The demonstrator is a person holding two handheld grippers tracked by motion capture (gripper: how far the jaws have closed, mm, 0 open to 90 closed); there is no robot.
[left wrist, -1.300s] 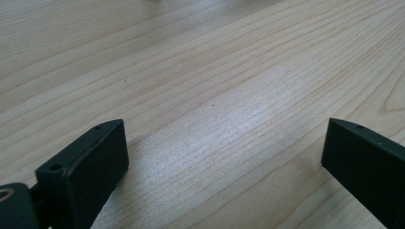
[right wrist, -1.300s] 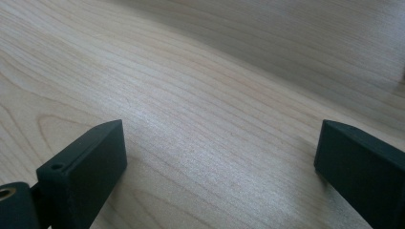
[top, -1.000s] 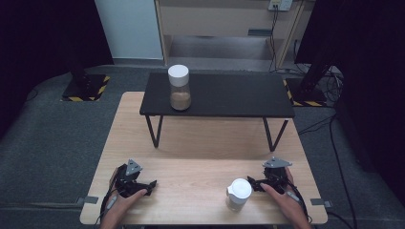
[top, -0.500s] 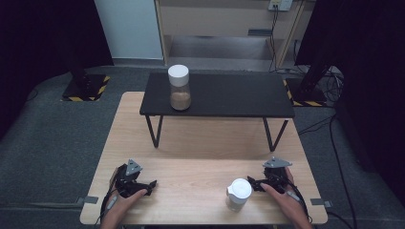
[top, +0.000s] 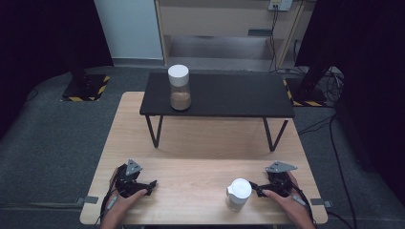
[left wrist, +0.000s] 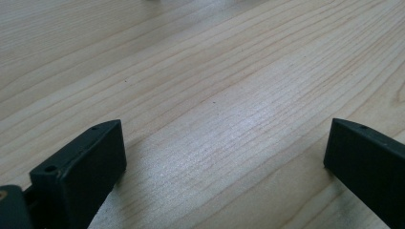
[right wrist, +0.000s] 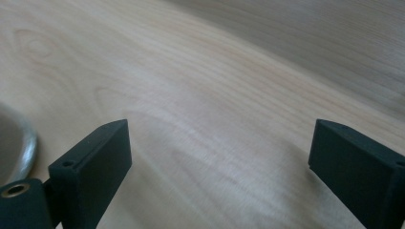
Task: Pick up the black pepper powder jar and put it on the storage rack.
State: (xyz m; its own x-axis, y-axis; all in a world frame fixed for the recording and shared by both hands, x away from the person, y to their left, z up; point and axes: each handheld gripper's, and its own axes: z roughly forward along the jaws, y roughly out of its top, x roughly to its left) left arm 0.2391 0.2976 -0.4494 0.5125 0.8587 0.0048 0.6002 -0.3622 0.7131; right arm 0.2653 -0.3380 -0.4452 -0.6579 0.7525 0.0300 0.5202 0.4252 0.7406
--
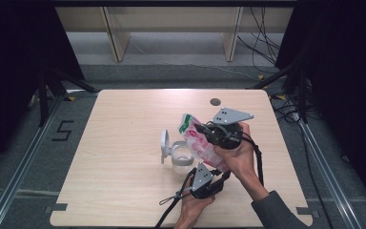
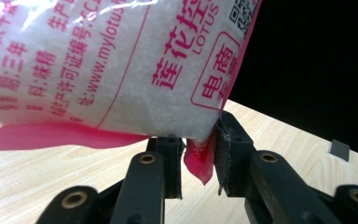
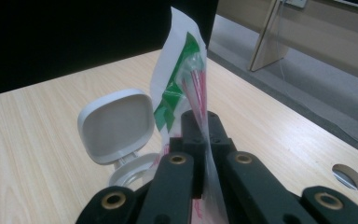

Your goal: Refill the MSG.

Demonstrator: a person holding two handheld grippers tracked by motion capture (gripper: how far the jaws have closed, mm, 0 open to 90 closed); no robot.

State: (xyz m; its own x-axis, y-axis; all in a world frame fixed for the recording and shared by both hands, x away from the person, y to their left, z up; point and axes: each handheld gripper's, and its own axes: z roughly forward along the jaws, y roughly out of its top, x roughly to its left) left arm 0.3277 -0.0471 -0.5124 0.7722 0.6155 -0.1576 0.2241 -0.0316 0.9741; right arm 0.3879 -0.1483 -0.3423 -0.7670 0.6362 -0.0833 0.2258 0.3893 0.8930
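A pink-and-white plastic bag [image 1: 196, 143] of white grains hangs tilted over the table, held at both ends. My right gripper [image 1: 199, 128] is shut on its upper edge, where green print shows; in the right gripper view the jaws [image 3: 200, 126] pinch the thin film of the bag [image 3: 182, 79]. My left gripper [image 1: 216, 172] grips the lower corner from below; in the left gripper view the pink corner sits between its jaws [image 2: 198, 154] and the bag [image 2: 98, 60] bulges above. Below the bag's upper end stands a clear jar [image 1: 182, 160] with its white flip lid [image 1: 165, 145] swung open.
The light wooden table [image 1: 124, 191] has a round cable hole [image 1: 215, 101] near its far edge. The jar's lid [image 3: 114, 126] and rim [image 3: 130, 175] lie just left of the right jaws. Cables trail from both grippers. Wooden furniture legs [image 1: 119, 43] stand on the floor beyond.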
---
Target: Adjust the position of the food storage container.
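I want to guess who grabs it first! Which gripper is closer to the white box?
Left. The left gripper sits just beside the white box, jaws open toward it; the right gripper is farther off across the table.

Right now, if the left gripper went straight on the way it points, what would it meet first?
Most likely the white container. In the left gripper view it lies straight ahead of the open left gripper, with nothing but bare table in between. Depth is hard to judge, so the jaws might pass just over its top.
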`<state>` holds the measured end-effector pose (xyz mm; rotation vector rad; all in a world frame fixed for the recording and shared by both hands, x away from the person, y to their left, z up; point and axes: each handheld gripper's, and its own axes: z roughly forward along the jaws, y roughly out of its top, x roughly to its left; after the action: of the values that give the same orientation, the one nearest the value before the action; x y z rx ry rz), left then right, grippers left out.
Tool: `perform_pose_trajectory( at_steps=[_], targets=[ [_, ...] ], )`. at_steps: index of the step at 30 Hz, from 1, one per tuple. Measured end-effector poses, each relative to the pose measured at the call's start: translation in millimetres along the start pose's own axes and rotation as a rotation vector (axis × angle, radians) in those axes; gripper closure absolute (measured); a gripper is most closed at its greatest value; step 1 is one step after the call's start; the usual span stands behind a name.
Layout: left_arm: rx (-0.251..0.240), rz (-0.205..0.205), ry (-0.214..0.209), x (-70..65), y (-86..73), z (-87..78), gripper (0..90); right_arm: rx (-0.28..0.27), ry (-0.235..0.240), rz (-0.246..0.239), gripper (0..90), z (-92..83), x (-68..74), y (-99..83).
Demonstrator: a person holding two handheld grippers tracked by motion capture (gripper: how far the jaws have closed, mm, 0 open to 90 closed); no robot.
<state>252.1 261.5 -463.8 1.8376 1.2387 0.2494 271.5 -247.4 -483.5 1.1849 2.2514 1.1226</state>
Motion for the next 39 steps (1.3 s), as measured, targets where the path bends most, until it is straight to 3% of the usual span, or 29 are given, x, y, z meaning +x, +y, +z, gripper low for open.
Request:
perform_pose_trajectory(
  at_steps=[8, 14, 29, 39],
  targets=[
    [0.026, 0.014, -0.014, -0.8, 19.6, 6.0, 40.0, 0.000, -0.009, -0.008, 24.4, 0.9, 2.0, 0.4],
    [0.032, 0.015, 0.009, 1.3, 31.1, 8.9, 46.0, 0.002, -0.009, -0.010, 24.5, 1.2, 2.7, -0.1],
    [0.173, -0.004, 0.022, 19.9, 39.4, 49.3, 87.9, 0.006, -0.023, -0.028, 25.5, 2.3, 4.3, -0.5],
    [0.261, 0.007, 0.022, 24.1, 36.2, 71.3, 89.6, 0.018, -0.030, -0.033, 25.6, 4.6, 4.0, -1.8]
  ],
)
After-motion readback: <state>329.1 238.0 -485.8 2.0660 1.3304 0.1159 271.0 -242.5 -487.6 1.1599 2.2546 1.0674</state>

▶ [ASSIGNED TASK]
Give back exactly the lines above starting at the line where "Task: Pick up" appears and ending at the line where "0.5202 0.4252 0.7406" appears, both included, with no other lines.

▶ [SOLUTION]
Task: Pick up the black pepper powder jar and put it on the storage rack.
State: (xyz m; its own x-axis, y-axis; all in a world frame fixed for the recording and shared by both hands, x away from the person, y to their left, z up; point and axes: each handheld gripper's, and its own axes: z roughly forward along the jaws, y roughly out of its top, x roughly to its left) left arm 0.2391 0.2976 -0.4494 0.5125 0.8587 0.0048 0.6002 -0.3622 0.7131; right arm 0.2653 -0.3380 -0.4452 -0.6579 0.7525 0.0300 0.5202 0.4252 0.7406

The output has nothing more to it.